▶ **Data shown**:
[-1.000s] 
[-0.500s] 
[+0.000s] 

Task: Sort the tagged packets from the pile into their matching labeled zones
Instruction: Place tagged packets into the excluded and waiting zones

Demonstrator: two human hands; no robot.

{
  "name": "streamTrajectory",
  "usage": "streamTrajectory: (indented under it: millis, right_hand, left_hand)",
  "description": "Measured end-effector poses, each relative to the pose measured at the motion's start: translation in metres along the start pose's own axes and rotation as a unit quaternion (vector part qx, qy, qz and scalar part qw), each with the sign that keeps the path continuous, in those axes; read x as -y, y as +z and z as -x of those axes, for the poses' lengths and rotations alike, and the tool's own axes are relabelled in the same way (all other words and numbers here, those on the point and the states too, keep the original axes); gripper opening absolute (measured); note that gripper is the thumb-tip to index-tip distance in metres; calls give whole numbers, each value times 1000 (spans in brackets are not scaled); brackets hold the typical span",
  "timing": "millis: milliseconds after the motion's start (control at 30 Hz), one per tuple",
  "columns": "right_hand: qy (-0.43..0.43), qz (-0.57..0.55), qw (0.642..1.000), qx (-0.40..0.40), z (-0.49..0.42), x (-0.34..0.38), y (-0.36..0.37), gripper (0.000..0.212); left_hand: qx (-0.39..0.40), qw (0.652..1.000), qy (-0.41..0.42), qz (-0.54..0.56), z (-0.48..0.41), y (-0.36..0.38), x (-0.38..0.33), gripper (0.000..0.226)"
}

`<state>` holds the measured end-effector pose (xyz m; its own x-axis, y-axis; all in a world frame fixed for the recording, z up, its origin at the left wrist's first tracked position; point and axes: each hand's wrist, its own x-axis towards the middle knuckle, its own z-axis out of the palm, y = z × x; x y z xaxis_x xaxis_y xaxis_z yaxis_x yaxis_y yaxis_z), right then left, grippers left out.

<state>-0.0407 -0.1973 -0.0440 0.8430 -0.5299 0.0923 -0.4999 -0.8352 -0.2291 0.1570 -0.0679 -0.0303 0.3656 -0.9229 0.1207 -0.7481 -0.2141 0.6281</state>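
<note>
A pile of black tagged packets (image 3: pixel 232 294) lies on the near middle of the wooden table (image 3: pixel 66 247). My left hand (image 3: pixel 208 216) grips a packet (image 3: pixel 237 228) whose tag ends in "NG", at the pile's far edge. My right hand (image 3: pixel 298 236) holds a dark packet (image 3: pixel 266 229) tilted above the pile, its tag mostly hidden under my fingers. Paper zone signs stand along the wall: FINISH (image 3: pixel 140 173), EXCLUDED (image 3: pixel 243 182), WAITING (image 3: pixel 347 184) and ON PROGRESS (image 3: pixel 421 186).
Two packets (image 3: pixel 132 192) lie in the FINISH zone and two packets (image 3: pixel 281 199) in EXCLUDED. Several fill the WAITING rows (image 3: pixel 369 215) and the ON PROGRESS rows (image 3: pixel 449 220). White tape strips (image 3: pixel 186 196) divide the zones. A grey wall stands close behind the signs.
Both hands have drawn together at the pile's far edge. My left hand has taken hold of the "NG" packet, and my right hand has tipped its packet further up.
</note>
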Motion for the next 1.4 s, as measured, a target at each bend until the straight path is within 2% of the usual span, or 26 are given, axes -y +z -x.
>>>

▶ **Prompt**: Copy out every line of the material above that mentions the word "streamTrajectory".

▶ **Answer space**:
  "name": "streamTrajectory",
  "usage": "streamTrajectory: (indented under it: millis, right_hand, left_hand)",

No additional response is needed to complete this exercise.